Your task:
Stop after the line that contains "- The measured"; until then, restate each line of the entries word for word from the very first.

Dataset excerpts:
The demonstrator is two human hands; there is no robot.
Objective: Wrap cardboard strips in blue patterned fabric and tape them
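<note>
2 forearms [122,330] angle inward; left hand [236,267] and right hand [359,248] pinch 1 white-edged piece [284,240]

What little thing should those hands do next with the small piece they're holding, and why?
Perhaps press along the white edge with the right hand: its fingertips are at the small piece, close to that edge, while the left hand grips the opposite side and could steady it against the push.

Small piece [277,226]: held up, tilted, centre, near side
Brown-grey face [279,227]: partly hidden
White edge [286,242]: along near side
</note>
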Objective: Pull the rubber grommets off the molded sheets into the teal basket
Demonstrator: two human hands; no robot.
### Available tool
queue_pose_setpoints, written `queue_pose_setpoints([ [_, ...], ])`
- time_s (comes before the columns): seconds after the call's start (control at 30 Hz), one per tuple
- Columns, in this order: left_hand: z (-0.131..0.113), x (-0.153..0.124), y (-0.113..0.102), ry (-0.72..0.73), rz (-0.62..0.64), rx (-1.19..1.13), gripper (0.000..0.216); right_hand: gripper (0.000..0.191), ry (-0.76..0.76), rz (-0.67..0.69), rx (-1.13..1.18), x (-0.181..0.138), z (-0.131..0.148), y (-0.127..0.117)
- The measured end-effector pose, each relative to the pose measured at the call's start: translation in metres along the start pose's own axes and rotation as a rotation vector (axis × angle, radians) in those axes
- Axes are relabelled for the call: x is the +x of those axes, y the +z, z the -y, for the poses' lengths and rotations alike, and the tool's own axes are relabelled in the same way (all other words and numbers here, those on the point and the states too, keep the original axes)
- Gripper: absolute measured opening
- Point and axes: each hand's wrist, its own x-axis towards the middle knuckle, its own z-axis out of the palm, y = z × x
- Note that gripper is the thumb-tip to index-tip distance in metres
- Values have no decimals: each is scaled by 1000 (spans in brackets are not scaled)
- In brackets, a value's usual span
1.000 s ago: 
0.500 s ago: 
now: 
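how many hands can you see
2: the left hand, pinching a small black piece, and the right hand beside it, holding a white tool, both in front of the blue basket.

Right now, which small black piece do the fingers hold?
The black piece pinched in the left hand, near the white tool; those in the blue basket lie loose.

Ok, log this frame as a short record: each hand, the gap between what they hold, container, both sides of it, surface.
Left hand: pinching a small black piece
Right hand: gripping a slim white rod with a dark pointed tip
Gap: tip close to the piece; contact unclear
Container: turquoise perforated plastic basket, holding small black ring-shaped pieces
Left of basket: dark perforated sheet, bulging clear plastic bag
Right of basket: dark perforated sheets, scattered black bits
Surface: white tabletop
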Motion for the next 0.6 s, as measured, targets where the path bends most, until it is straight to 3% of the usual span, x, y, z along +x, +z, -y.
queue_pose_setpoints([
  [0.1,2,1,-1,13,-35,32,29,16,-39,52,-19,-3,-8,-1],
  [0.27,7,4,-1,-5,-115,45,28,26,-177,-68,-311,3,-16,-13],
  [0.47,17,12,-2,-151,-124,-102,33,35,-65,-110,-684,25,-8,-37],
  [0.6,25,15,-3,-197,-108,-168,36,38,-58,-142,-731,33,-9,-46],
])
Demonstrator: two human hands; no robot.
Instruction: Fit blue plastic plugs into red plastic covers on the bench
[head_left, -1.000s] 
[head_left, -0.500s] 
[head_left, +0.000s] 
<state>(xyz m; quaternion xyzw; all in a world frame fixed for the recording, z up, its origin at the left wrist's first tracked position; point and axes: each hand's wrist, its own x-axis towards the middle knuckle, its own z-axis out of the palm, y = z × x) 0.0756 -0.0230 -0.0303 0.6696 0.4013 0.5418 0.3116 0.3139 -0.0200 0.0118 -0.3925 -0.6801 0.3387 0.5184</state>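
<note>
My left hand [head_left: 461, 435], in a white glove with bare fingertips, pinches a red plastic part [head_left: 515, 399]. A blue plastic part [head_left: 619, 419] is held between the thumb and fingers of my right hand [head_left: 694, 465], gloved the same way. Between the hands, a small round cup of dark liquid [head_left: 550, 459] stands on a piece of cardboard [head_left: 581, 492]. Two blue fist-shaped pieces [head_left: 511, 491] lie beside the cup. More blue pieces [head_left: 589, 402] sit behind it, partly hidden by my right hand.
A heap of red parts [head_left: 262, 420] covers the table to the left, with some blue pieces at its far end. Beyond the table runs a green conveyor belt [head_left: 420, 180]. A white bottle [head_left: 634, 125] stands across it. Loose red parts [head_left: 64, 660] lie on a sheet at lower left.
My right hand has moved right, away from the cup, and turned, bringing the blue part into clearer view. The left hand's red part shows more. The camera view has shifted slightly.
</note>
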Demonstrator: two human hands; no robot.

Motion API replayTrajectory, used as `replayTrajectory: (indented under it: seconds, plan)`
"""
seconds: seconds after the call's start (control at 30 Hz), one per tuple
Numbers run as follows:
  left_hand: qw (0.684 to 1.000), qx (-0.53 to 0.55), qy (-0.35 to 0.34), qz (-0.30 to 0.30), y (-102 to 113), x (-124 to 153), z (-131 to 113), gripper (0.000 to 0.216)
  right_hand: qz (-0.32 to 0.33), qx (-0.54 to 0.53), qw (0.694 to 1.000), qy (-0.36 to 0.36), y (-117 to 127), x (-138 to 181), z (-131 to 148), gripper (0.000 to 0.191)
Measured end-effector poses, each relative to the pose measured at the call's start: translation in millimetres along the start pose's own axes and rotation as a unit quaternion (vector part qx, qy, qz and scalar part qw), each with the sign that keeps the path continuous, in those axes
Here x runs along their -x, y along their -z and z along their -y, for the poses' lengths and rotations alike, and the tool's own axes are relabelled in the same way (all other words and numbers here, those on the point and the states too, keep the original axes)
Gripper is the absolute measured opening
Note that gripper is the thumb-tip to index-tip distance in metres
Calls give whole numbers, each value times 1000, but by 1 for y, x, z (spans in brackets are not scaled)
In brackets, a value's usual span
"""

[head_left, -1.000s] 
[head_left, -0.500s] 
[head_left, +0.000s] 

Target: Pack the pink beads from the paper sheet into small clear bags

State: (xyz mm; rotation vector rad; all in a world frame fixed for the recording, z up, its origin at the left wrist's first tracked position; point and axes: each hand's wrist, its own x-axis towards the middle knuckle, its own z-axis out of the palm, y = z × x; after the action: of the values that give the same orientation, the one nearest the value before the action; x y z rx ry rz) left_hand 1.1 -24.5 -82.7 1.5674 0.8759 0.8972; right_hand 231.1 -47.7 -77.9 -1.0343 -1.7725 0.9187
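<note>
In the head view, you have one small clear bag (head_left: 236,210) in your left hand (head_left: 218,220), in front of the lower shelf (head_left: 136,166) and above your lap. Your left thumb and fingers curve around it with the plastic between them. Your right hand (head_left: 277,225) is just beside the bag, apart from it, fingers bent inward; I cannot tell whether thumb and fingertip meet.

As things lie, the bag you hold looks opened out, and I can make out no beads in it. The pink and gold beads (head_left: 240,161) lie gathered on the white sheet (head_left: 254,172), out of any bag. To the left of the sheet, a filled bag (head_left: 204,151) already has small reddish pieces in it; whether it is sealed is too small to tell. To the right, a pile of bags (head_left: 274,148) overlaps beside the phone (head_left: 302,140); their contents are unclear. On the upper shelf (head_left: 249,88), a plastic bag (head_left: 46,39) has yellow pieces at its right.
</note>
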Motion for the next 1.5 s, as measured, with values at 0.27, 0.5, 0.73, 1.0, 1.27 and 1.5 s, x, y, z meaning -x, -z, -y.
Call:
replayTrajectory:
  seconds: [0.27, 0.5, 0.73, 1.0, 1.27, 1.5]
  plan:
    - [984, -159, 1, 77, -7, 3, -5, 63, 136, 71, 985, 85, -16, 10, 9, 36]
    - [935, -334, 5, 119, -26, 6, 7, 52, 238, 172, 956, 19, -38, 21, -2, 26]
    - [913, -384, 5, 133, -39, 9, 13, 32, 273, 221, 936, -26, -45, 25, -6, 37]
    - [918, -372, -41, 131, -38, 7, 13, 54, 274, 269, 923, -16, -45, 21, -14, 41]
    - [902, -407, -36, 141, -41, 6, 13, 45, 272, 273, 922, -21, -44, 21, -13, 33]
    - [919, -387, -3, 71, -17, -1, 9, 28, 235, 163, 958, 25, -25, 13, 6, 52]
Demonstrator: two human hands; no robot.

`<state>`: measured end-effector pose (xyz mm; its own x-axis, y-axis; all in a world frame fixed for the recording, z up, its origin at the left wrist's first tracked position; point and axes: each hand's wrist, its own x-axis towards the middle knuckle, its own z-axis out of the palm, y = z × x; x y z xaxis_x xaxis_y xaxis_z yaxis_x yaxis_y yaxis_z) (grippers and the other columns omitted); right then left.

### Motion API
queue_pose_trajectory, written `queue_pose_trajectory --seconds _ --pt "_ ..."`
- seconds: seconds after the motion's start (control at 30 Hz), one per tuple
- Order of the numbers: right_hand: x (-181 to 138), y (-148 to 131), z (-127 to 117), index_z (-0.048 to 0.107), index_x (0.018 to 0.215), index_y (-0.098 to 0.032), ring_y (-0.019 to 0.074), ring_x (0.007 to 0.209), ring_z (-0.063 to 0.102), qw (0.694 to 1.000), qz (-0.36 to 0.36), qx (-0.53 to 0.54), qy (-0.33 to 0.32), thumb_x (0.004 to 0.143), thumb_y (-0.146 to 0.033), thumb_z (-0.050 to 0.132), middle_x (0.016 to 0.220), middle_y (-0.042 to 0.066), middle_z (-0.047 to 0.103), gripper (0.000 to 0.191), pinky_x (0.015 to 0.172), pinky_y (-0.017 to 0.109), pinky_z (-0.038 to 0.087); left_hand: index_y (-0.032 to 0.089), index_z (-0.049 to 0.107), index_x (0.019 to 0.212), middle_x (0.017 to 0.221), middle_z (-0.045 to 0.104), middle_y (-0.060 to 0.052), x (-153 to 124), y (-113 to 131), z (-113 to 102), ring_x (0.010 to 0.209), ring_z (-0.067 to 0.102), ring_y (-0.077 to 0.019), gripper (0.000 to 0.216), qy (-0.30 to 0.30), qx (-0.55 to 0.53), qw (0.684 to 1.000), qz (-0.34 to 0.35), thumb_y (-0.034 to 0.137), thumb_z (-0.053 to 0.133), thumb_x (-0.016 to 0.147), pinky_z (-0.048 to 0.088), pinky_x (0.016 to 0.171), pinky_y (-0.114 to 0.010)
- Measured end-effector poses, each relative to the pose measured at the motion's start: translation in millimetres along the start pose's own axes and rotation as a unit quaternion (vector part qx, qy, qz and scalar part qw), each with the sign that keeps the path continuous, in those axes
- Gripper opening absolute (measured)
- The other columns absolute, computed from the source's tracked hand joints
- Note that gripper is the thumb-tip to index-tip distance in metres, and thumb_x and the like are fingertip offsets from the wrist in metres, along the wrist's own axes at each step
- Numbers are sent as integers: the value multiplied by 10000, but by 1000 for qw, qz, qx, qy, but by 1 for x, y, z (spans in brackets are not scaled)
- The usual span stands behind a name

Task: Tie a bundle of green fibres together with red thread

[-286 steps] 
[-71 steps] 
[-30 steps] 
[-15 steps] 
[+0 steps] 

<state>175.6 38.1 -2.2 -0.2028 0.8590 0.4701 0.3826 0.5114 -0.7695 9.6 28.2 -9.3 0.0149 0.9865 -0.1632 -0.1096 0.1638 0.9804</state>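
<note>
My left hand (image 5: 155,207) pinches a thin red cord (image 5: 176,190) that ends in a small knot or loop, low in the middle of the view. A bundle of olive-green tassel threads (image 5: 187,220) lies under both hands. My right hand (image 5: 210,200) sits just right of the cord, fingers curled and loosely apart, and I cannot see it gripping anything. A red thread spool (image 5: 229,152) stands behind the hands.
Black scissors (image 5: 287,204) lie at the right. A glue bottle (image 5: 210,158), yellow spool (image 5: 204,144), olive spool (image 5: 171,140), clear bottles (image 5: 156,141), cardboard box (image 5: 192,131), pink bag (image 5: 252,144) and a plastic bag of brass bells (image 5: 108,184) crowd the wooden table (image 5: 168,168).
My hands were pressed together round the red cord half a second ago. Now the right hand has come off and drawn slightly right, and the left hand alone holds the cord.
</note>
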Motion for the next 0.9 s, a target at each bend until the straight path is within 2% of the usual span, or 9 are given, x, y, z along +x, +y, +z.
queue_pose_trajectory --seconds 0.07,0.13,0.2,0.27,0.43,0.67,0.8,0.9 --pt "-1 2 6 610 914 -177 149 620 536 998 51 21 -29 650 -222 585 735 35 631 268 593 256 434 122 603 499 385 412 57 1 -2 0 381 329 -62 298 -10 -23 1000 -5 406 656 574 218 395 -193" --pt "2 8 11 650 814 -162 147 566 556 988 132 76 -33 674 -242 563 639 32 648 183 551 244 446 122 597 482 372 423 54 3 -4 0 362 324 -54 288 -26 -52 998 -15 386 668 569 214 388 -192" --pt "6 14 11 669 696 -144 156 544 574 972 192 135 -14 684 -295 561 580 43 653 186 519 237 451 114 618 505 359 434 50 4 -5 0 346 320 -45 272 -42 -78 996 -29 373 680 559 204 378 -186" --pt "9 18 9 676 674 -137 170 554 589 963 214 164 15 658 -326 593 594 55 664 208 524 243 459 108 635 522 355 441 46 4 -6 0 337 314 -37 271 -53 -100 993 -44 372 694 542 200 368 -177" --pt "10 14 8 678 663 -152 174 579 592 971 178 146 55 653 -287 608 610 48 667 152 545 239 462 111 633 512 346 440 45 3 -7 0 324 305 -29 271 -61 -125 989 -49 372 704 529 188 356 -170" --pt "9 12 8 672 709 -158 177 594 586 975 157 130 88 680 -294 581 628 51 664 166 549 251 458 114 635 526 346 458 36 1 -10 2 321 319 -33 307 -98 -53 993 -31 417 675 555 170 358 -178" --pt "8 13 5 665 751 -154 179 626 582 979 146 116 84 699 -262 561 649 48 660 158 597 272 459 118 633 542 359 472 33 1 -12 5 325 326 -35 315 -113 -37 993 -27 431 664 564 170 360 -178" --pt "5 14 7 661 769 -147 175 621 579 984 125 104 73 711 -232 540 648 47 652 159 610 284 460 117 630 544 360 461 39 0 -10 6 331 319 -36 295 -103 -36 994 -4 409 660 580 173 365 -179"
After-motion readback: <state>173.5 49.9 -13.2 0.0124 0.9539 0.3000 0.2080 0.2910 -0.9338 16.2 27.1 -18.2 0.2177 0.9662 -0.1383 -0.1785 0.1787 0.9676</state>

Written solution:
The demonstrator is two human hands; there is no robot.
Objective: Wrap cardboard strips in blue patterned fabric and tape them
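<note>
2 forearms [122,330] angle inward; left hand [236,267] and right hand [359,248] pinch 1 white-edged piece [284,240]

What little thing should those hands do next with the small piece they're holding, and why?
Perhaps press along the white edge with the right hand: its fingertips are at the small piece, close to that edge, while the left hand grips the opposite side and could steady it against the push.

Small piece [277,226]: held up, tilted, centre, near side
Brown-grey face [279,227]: partly hidden
White edge [286,242]: along near side
</note>
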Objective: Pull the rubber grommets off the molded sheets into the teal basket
Demonstrator: two human hands; no robot.
### Available tool
queue_pose_setpoints, written `queue_pose_setpoints([ [_, ...], ])`
- time_s (comes before the columns): seconds after the call's start (control at 30 Hz), one per tuple
- Columns, in this order: left_hand: z (-0.131..0.113), x (-0.153..0.124), y (-0.113..0.102), ry (-0.72..0.73), rz (-0.62..0.64), rx (-1.19..1.13), gripper (0.000..0.216); right_hand: gripper (0.000..0.191), ry (-0.76..0.76), rz (-0.67..0.69), rx (-1.13..1.18), x (-0.181..0.138), z (-0.131..0.148), y (-0.127..0.117)
- The measured end-effector pose, each relative to the pose measured at the call's start: translation in metres along the start pose's own axes and rotation as a rotation vector (axis × angle, radians) in those axes

There is no more to the answer.